The coming years will see NASA dispatching many spacecraft to obtain data on water-ice areas for sustaining the planned Artemis Base Camp and more extended human exploration of the moon.

 Many spacecraft will be placed in the Artemis I rocket that is expected to launch in 2021. CubeSats are spacecraft that have Lunar Flashlight designed to study lunar ice. Also included is the Lunar IceCube spacecraft built for searching the moon for ice and other needed resources and determine water and other volatiles' distribution. Meanwhile, the LunaH-Map or Lunar Polar Hydrogen Mapper will map regions for hydrogen in the moon's south pole's shadowed areas.
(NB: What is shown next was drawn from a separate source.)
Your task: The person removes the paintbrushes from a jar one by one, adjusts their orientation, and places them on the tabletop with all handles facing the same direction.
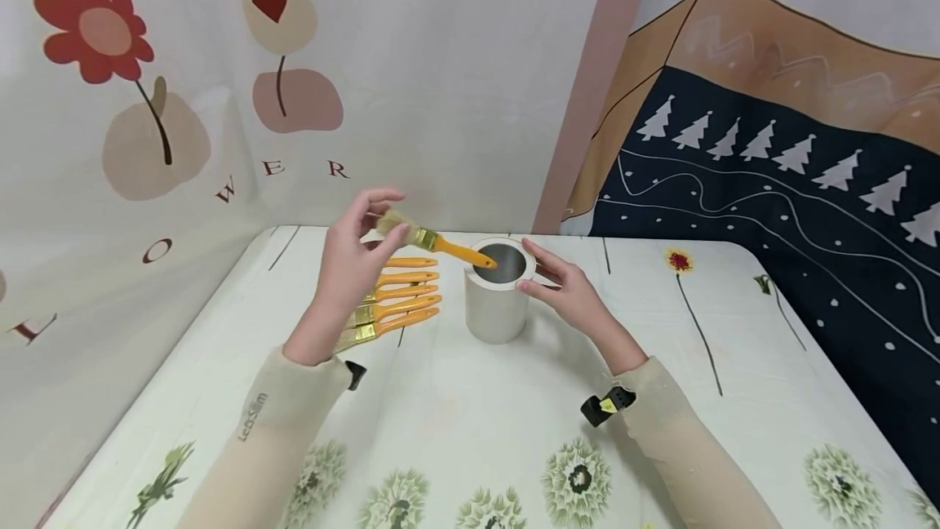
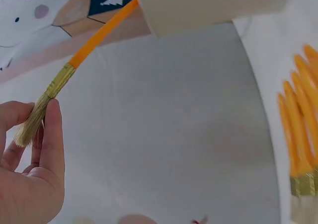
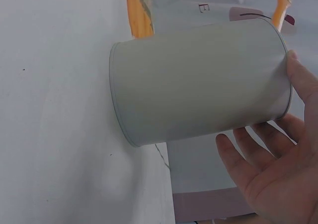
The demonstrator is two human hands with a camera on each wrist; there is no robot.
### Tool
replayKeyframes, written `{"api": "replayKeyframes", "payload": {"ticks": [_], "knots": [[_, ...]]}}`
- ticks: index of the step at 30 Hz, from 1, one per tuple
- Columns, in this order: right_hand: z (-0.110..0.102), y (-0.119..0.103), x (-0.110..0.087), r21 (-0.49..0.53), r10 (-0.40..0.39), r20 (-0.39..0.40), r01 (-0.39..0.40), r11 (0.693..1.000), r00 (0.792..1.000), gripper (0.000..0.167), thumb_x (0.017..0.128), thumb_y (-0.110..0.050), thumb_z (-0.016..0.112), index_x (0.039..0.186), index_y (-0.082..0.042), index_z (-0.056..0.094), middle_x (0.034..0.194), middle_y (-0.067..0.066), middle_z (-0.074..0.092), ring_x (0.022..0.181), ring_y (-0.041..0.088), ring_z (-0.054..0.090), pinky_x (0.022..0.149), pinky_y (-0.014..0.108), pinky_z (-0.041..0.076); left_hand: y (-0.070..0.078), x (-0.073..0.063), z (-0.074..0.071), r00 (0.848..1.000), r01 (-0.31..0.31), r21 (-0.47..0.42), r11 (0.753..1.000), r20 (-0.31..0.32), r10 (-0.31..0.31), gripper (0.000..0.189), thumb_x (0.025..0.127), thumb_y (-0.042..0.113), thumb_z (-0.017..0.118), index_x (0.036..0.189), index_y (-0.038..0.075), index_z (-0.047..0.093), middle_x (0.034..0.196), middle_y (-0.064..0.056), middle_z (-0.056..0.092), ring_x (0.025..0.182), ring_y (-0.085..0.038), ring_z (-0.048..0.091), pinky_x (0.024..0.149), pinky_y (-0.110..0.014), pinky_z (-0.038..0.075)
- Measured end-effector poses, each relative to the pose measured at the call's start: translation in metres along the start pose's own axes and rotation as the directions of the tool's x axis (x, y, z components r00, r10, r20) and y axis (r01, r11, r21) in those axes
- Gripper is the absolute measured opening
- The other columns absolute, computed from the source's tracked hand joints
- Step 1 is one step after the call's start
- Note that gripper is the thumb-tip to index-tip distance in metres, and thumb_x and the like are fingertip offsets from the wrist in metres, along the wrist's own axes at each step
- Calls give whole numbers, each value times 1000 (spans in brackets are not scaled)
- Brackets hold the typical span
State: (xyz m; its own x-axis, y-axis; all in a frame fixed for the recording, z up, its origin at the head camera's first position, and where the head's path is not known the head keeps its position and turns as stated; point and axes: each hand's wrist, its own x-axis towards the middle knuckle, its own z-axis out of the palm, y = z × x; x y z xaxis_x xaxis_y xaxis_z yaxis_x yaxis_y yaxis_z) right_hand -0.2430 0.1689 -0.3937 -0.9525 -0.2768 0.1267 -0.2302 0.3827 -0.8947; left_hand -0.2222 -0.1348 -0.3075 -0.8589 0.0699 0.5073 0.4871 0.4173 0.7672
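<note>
My left hand (image 1: 351, 255) pinches a paintbrush (image 1: 458, 251) by its pale bristles, between thumb and fingers. The brush slants down to the right, and its orange handle tip overlaps the mouth of a white cylindrical can (image 1: 496, 313). In the left wrist view the brush's gold ferrule (image 2: 60, 80) shows just beyond the fingertips. The can stands upright on the table, dark grey inside. At its upper right side my right hand (image 1: 569, 284) holds the rim, with the thumb on the near side and fingers around the far side.
Several more paintbrushes (image 1: 404, 306) lie in a row left of the can, orange handles toward it, bristle ends partly hidden behind the left hand. A flower-printed cloth (image 1: 455, 406) covers the table. Printed curtains (image 1: 455, 88) hang right behind the table's back edge.
</note>
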Motion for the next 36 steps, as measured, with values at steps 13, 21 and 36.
{"api": "replayKeyframes", "payload": {"ticks": [13, 21, 36], "knots": [[0, 2, 1, 3, -23, 1, 23, 1000, 1000, 70, 96, -25, 69, 156, -22, 34, 164, 5, 30, 145, 37, 39, 110, 49, 47, -47, -43, -44, 961, 274, -2, 962, -32, -274, 22, 95, 27, 69, 106, 9, 66, 105, 8, 66, 87, 6, 64, 75, -11, 56], [-2, 0, 0, -1, -24, 3, 24, 1000, 1000, 70, 96, -25, 68, 156, -22, 34, 164, 4, 30, 146, 36, 39, 110, 45, 47, -72, -62, -62, 895, 438, 57, 897, 67, -441, 31, 96, 31, 68, 111, 4, 66, 99, 17, 64, 86, 6, 69, 78, -15, 58], [-1, -2, 0, 6, -11, 7, 11, 1000, 1000, 70, 96, -26, 68, 156, -23, 33, 165, 3, 29, 146, 36, 38, 111, 47, 46, -102, -78, -61, 749, 515, 286, 808, 307, -587, 20, 93, 19, 71, 91, 2, 61, 92, -5, 60, 75, -13, 58, 65, -28, 57]]}}
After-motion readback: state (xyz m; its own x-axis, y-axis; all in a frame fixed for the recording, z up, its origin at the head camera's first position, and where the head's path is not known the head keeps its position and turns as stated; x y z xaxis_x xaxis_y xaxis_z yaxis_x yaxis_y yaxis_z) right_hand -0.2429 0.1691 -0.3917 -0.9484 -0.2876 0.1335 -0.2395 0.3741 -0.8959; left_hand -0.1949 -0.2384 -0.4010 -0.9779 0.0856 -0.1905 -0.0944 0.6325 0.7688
The Lunar Trailblazer will study and quantify lunar water. It will not launch together with the other spacecraft and Artemis I. It is designed to produce maps that chart water abundance, distribution, and form, and determine environmental conditions that favor lunar water. It discerns the craters which have large deposits of water ice from the "empty" craters or those that have ice, which is hard to extract. It may launch by 2024, together with the IMAP or Interstellar Mapping and Acceleration Probe.

 

Last June 11, NASA announced a contract of 199.5 million US dollars awarded to Astrobotic Technology to deploy the VIPER or the Volatiles Investigating Polar Exploration Rover using its Griffin Lander. VIPER is set to examine lunar environments also to search for water ice; it is equipped with a drill that can reach up to one meter below the lunar surface.

Even if these spacecraft have redundant functions, NASA believes that even more of such spacecraft are required because of the enormity of the task. Now, only probes that sense and remotely measure the lunar water ice have confirmed water's existence. Colorado School of Mines Center for Space Resources director Angel Abbud-Madrid says that the water is only "inferred" and not proven to be enough for NASA's purposes. If NASA is to depend on knowledge that water is in enough quantities, then a more orchestrated and comprehensive survey is needed, particularly spacecraft with impactors and trenching and drilling capacities, along with robotic rovers. This effort is required in order to move forward with longer-term colonization plans, according to Missouri University of Science and Technology geological and mining engineer Leslie Gertsch.

University of Central Florida postdoctoral researcher Kevin Cannon says that determining the quality and amount of water ice will need actual site surveying by humans and robot probes. He also says that the efforts should not be all about science, but also economic potential.

 

NASA's Acting International And Interagency Relations Associate Administrator Mike Gold says that we do not know what the unknowns are, and we have only begun to gain the knowledge of the geology and physics, as well as the opportunities, present in our moon. He says there are sure to be significant revelations and surprises that await.